Prompt
Calculate how many lines of the data hold "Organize". The answer consists of that number only.

Records provided

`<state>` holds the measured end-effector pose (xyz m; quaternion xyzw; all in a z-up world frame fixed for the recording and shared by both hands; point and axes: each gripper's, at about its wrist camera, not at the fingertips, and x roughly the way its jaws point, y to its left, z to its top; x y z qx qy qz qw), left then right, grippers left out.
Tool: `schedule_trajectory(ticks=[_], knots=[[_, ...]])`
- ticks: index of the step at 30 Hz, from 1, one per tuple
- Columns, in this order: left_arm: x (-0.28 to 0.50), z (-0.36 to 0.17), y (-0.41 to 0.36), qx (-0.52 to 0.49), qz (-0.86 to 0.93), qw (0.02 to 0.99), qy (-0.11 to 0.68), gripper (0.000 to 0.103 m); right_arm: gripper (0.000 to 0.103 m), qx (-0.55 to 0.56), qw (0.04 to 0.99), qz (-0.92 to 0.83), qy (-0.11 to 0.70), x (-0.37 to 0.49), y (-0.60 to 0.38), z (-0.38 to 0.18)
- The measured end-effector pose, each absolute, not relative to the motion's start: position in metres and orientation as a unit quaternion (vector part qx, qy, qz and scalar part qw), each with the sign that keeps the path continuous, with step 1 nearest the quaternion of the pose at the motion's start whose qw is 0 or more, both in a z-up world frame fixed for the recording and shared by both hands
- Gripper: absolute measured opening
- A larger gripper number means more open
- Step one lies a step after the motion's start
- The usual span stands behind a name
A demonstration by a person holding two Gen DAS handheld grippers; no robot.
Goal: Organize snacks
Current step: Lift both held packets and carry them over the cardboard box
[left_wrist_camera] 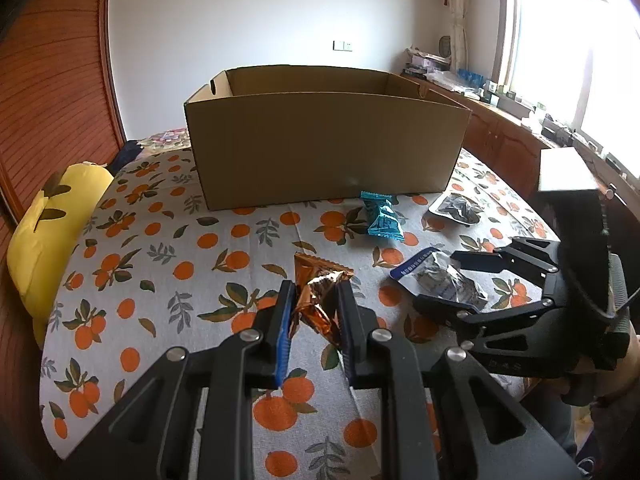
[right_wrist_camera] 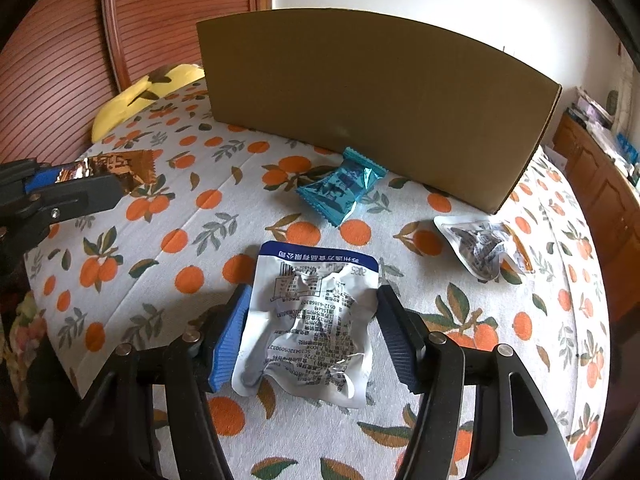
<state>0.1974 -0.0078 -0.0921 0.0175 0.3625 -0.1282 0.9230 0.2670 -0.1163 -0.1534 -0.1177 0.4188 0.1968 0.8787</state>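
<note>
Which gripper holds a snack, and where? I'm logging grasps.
Left gripper pinches the bronze foil packet at its near end; right gripper straddles the white pouch, open.

In the left wrist view the box point(left_wrist_camera: 326, 148) shows only its near wall and inner rim; its floor and contents are hidden. The gold packet point(left_wrist_camera: 316, 296) is partly covered by the left claw point(left_wrist_camera: 312, 316) fingers, so its lower end cannot be seen. The right claw point(left_wrist_camera: 448, 280) covers part of the white pouch point(left_wrist_camera: 440, 280). Items on the counter point(left_wrist_camera: 500, 120), upper right, are too small to name, and the window point(left_wrist_camera: 580, 48) is blown out.

In the right wrist view the box point(right_wrist_camera: 376, 108) hides its inside entirely. The yellow cushion point(right_wrist_camera: 140, 96) is cut off behind it. The print on the pouch point(right_wrist_camera: 316, 320) is too small to read, and so is that on the second pouch point(right_wrist_camera: 480, 248).
</note>
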Motion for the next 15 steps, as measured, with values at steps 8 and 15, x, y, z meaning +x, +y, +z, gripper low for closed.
schedule_trajectory(ticks=[8,15], knots=[[0.198,-0.095,-0.001,0.002,-0.127,0.924,0.360,0.018,0.064,-0.102,0.889,0.200,0.400,0.263,-0.127,-0.131],[0.198,-0.089,-0.002,0.002,-0.131,0.926,0.353,0.018,0.064,-0.107,0.897,0.190,0.385,0.256,-0.131,-0.113]])
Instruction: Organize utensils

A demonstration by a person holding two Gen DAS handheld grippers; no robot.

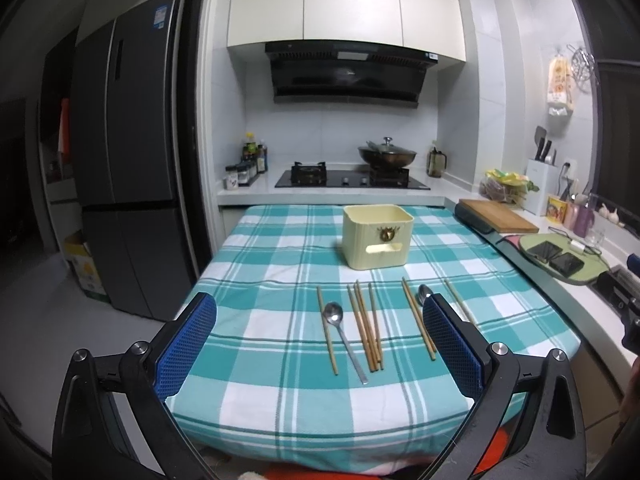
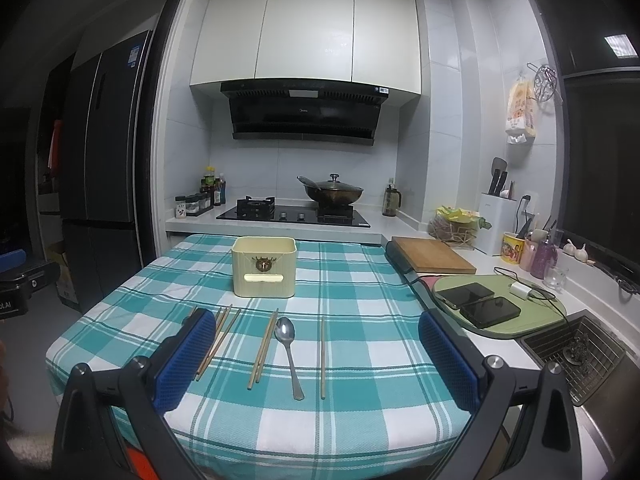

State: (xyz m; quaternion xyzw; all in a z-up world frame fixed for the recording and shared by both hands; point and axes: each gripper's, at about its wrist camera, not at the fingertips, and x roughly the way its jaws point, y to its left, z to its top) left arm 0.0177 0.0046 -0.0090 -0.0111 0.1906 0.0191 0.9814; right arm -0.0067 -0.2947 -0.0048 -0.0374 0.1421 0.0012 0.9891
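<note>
Left wrist view showed the table, spread with a teal check cloth, reaching ahead of both grippers. Beyond the jaws stood the cream utensil box, upright, open-topped and apparently empty. Nearer lay the wooden chopsticks in loose pairs and singles, with one steel spoon among them and a second spoon between the right jaws. The left gripper and right gripper both hung spread wide, gripping nothing. Sorting seemed not yet begun; the next move likely called for lowering onto one utensil.
</note>
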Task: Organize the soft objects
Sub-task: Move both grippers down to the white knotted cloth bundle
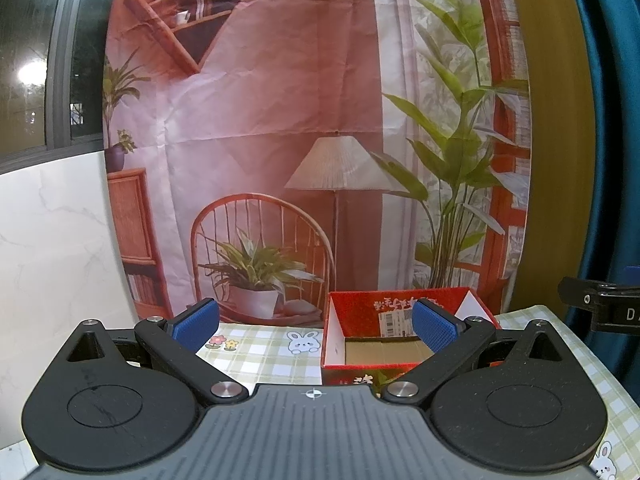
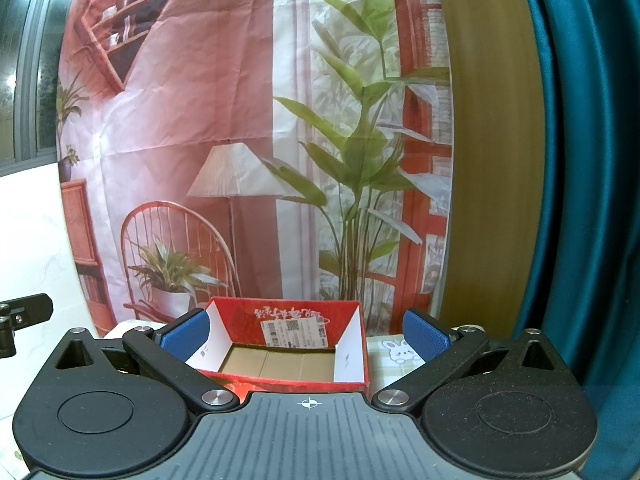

Answer space
3